Eu estava no Museu Arqueológico de Milão, tentando ter um momento civilizado com a história da humanidade, quando o feed me deu uma punhalada romântica dessas que fazem a pessoa largar a cultura e voltar correndo para a fofoca. Duda Beat e Allan Souza Lima estão, sim, naquele estágio em que dizem que estão se conhecendo melhor, mas já entregam cenário, atmosfera e recibo afetivo suficientes para qualquer fofoqueiro minimamente alfabetizado cravar que tem romance no ar. E eu vou ser honesta com vocês, eu amo a Duda, desejo felicidades, mas Allan Souza Lima continua sendo meu delírio de utilidade pública.
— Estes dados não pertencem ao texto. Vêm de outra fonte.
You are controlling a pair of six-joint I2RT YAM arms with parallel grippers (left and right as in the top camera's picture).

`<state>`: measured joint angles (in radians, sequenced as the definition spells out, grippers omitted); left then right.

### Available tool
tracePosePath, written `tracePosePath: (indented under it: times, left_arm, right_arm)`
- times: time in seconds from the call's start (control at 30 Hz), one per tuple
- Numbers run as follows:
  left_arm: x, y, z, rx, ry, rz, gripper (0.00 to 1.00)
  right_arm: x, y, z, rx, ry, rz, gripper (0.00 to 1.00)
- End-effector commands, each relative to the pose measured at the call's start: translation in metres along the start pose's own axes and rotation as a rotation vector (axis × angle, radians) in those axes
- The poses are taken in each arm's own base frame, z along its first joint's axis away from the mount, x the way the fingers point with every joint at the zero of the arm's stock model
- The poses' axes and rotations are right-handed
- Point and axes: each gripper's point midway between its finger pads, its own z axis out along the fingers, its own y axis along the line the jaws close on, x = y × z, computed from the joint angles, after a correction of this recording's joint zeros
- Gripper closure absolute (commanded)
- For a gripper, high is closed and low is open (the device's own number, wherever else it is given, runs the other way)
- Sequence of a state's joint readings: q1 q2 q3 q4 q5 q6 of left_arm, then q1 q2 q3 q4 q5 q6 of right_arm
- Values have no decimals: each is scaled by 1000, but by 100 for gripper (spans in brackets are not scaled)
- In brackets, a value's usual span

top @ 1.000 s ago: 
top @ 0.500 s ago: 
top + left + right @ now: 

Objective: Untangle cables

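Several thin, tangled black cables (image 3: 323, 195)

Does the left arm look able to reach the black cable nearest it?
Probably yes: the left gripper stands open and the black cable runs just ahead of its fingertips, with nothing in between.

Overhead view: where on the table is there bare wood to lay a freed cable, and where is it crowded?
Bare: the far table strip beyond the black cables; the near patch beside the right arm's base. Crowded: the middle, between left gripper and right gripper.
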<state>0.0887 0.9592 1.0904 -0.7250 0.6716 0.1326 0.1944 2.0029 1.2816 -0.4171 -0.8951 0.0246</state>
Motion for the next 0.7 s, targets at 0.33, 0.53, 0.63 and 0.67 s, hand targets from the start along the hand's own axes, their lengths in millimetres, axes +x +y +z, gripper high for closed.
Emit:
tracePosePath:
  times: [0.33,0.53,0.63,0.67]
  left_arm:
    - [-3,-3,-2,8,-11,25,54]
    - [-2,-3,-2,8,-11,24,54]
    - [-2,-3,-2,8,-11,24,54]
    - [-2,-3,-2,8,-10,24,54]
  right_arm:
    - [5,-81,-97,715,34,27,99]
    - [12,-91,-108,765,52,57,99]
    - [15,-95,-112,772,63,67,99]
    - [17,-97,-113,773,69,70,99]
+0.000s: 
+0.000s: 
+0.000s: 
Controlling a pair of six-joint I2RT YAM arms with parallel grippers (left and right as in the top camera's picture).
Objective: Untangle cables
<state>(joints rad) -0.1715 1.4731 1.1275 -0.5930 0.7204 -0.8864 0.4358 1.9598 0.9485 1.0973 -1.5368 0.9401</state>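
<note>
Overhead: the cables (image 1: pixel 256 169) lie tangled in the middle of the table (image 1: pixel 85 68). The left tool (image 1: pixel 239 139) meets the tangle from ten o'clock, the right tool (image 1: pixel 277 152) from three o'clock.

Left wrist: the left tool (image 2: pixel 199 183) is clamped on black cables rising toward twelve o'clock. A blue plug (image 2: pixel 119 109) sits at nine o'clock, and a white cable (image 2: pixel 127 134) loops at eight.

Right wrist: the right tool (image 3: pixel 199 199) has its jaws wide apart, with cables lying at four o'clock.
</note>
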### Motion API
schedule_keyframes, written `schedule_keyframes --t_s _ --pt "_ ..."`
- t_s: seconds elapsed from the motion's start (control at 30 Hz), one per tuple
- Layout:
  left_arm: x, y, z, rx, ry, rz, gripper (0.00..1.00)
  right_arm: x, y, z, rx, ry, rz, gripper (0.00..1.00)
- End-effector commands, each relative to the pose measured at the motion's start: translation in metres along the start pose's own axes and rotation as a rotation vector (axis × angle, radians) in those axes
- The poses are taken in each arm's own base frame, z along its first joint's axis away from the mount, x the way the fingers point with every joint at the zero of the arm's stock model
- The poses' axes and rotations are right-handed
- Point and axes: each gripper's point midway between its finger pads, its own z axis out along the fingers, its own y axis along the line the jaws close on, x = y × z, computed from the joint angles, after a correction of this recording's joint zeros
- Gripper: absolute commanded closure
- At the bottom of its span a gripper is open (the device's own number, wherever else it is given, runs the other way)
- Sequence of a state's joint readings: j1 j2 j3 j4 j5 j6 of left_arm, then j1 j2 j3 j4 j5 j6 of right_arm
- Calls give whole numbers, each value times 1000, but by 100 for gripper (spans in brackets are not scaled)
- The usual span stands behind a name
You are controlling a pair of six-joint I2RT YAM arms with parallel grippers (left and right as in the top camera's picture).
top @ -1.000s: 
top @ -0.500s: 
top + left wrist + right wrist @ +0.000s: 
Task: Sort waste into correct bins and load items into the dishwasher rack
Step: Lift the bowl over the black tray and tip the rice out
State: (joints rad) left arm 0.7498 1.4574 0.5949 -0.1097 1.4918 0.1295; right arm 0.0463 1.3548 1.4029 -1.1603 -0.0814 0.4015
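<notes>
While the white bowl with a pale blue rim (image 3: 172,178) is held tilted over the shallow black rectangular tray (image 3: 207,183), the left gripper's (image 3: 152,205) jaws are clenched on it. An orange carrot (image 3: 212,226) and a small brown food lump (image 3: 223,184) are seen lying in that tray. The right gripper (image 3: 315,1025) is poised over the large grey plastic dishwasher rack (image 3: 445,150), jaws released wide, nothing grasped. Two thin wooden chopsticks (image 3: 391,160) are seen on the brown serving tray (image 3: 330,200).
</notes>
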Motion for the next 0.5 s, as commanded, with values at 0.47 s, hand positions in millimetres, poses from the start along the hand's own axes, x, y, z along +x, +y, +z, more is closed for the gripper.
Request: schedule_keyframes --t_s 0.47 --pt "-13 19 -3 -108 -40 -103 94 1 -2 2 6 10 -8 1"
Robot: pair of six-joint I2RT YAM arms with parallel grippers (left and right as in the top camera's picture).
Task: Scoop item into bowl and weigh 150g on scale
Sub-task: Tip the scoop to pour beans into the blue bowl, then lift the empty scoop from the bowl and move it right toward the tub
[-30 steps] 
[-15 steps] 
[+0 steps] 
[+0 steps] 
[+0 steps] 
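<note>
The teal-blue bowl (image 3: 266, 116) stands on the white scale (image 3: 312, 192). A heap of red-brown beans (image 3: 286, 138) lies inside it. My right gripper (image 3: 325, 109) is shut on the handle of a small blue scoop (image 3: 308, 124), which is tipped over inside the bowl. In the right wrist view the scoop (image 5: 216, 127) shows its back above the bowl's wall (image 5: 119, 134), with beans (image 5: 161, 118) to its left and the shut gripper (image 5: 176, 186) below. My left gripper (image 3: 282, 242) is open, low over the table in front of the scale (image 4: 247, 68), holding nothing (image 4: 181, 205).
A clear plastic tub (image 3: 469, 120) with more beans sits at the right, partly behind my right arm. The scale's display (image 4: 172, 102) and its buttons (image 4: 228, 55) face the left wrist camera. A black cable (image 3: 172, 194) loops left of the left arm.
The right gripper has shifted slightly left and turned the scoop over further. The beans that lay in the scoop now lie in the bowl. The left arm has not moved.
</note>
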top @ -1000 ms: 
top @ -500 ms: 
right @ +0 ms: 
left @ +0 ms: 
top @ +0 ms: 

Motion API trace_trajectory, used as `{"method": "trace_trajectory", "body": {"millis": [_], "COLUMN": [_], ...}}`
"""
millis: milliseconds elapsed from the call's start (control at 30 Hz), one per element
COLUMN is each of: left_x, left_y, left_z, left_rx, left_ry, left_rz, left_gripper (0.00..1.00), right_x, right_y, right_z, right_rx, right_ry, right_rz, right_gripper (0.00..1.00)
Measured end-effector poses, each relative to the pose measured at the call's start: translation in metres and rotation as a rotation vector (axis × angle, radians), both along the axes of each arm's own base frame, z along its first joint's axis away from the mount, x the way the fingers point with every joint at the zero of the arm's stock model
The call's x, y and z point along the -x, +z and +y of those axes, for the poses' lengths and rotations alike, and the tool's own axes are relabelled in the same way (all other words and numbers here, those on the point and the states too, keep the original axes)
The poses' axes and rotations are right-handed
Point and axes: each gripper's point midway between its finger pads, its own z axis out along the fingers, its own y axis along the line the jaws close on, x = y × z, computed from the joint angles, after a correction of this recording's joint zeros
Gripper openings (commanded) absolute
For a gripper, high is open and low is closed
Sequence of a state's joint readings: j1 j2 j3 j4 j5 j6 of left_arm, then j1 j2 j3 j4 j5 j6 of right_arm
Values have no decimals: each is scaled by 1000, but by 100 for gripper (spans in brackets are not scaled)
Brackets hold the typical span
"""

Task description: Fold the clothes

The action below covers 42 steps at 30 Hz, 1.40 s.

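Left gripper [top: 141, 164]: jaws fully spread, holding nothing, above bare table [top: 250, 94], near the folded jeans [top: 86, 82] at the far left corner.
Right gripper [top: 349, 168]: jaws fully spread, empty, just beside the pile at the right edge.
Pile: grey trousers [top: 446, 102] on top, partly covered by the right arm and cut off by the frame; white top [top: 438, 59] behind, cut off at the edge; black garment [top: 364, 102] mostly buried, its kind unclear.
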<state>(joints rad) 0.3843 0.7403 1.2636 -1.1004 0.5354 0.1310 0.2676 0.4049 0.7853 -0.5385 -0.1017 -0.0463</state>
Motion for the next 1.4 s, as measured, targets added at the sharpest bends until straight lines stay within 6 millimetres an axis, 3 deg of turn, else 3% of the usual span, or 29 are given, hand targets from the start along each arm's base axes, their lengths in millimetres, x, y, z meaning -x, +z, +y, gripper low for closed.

Os dois apareceram juntos em evento de cinema, posaram para fotos e já vinham sendo vistos em clima de romance desde o show de Samuel Rosa, em São Paulo, no fim de semana passado. Antes disso, a aproximação já dava sinais desde a virada do ano em Pipa, no Rio Grande do Norte, e também em Paraty no carnaval. Essa história, meu amor, não brotou do nada. Ela foi sendo construída com método, presença e aquele jeitinho clássico do casal que finge que está discreto enquanto já está praticamente em turnê promocional do próprio afeto.

O momento que me fez bater a mão na vitrine do ciúme veio nas redes. Duda comentou uma publicação sobre a série Cangaço Novo, da qual Allan faz parte, e escreveu: “Série foda! Coração. Não vejo a horaaa”. Isso para mim já é declaração com perfume de mulher encantada, orgulhosa e prontíssima para assistir à estreia com olhar de quem conhece o elenco principal sem precisar de making of. Eu tive que sentar para processar, porque comentário assim não nasce de pessoa indiferente, nasce de quem já está emocionalmente investida e talvez até com playlist compartilhada.
O contexto todo ainda deixa a fofoca mais encorpada. Duda anunciou em 16 de janeiro o fim do namoro de nove anos com o produtor Tomás Tróia. Allan, por sua vez, já teve romances públicos com Wanessa Camargo e também foi ligado a nomes como Débora Nascimento, Rafa Kalimann, Helena Ranaldi e Letícia Birkheuer. Ou seja, estamos lidando com um homem que circula no mercado amoroso brasileiro com currículo respeitável e cara de problema charmoso.
Eu, olhando isso tudo no meio de estátua antiga e ruína elegante em Milão, cheguei à conclusão mais madura que consigo oferecer hoje. Duda Beat está feliz, Allan está valorizado, o casal está cada vez menos escondido e a internet já recebeu a pauta com laço de presente. Quanto a mim, sigo apoiando a união com generosidade cristã e um ressentimento cenográfico muito bem administrado, porque há homens que a gente aceita perder só depois de um bom escândalo interno.